Kotegawa is also adept at leveraging industry resonance effects. He has a unique technique of finding “lagging stocks”—weak stocks that haven’t yet participated in an industry-wide rally. For example, in Japan’s steel industry, when one of the top four companies starts rising, he quickly shifts focus to the remaining three that haven’t reacted yet, buying lagging stocks to “ride the wave” of the entire sector.
CIS’s Trend-Following Principles: The Power of Market Continuation
While CIS hasn’t developed a complete quantitative methodology like Kotegawa, his market understanding is equally profound. His core principle: stocks that are rising tend to continue rising, and those falling tend to keep falling. This simple observation hits the essence of market movement—its persistence.
This contrasts sharply with most retail investors’ intuition. When investors see a stock has been rising for a long time, they instinctively think “it’s overbought and due for a correction,” imagining the market as a 50-50 game. But in reality, a strong stock attracts continuous inflows, and the momentum makes it even stronger. Conversely, abandoned weak stocks are more likely to be further pushed down.
This is why CIS insists on “buying on strength” and opposes “buying on dips.” Many traders see a stock rise, then dip briefly, and want to buy the dip. But no one can predict exactly when the correction will happen or how long it will last. In a strong bull market, waiting for a pullback often causes missed opportunities, with losses far exceeding the risk of holding high.
Shared Wisdom: Stop Loss, Risk Management, and Market Perception
Beyond specific methods, both Kotegawa and CIS share a fundamental view on trading.

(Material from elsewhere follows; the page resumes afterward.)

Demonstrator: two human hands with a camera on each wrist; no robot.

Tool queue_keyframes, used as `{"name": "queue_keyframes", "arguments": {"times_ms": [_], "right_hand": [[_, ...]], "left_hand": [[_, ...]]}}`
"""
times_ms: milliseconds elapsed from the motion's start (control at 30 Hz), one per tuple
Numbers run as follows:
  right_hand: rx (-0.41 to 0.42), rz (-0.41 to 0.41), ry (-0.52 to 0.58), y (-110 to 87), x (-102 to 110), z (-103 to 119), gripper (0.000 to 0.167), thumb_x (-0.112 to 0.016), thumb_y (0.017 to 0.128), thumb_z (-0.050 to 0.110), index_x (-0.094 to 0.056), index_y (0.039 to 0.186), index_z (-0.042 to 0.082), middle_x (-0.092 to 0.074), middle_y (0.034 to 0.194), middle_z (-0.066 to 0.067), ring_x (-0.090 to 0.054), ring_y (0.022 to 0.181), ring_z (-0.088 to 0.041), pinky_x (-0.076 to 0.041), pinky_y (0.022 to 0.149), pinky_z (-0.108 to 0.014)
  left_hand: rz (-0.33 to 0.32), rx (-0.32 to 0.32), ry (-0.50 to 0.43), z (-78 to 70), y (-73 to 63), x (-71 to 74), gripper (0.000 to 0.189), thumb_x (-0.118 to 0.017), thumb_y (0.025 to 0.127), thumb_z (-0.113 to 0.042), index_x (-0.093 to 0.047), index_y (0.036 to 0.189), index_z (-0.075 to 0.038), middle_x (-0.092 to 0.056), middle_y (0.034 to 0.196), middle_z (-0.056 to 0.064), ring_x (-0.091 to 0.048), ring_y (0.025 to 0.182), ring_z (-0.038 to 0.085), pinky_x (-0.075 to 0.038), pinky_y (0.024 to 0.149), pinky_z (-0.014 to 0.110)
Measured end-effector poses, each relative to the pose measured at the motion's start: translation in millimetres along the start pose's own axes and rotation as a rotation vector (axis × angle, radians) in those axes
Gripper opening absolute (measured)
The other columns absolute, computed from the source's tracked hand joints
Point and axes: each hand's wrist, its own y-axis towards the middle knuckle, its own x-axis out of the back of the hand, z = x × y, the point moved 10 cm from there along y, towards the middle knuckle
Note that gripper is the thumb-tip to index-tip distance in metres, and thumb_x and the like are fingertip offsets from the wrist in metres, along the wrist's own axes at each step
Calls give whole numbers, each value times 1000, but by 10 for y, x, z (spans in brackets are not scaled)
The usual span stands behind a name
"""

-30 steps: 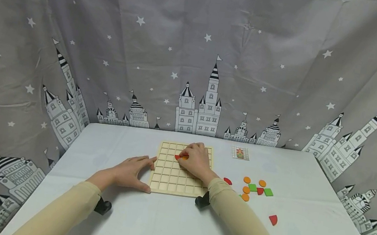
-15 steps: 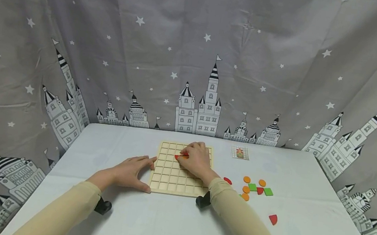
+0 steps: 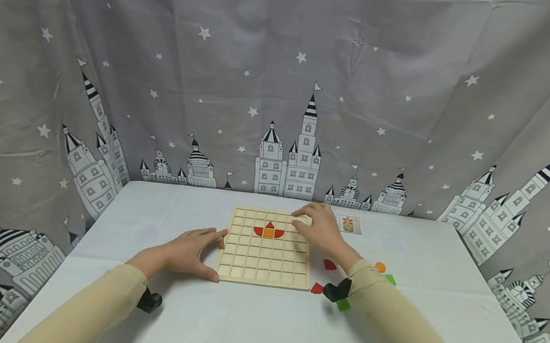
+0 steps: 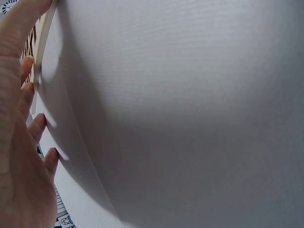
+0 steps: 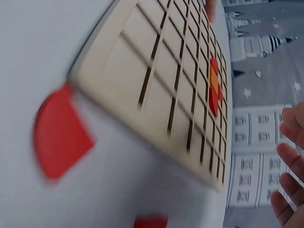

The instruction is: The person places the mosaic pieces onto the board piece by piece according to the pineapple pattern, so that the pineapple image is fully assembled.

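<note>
One grey curtain [image 3: 295, 18], printed with white stars and pale castles, fills the back, and a white table [image 3: 233, 328] spreads out before it. Two beige sleeves, the left sleeve [image 3: 85, 309] and the right sleeve [image 3: 402, 330], reach forward over the table. Between the hands lies the wooden board [image 3: 237, 256], flat on the white surface and divided by a grid into small square compartments. At its left edge sits the left hand [image 3: 188, 251], thumb and forefinger wide apart, the thumb at the near corner. The right hand [image 3: 322, 230] hangs over the board's far right side, its fingers apart and gently bent, with nothing between them. Each wrist carries a small black camera, the left camera [image 3: 149, 301] and the right camera [image 3: 337, 290]. Beyond the right wrist lies a small picture card [image 3: 348, 223]. Loose pieces lie right of the board: two red pieces [image 3: 329, 264], two partly hidden green pieces [image 3: 343, 304] and an orange disc [image 3: 380, 267]. On the board, an orange square [image 3: 268, 232] sits between two red quarter-circles [image 3: 258, 231], with a red triangle [image 3: 270, 225] just beyond it.
</note>
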Motion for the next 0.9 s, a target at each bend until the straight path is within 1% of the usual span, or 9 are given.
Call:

They emphasize the importance of stop-losses. CIS explicitly states that when a stock you bought starts to decline, the most rational move is to admit the trade failed and exit quickly. This contrasts sharply with traders who double down on losing positions—trying to recover losses by increasing bets, often leading to even bigger losses.
Neither master fixates on win rate or success ratio. They understand deeply that risk and losses are inevitable in any market. The key is to keep losses within controllable limits and allow profits to grow—embodying the principle of “small losses, big gains.”
Market Crises: The True Testing Ground for Traders
Both Kotegawa and CIS have issued a stark warning: do not blindly trust widely circulated “golden rules” of trading. Markets are complex, dynamic systems. Once rules become widely known and applied, they tend to lose effectiveness. Truly outstanding traders rely on unique perspectives and sharp judgment rather than rigid doctrines.
Interestingly, history’s greatest traders often emerge during critical moments—market crashes, economic crises, systemic collapses, or major turning points. When most participants panic and despair, markets unleash unprecedented volatility. The more intense the volatility, the richer the hidden opportunities. Those who remain calm, make quick decisions, and adapt are the ones who transform and stand out.
From Kotegawa’s shift from contrarian to trend following, to CIS’s insight into market persistence, these Japanese trading legends teach us that true trading wisdom lies not in fixed methods but in understanding market essence and managing personal risk strictly.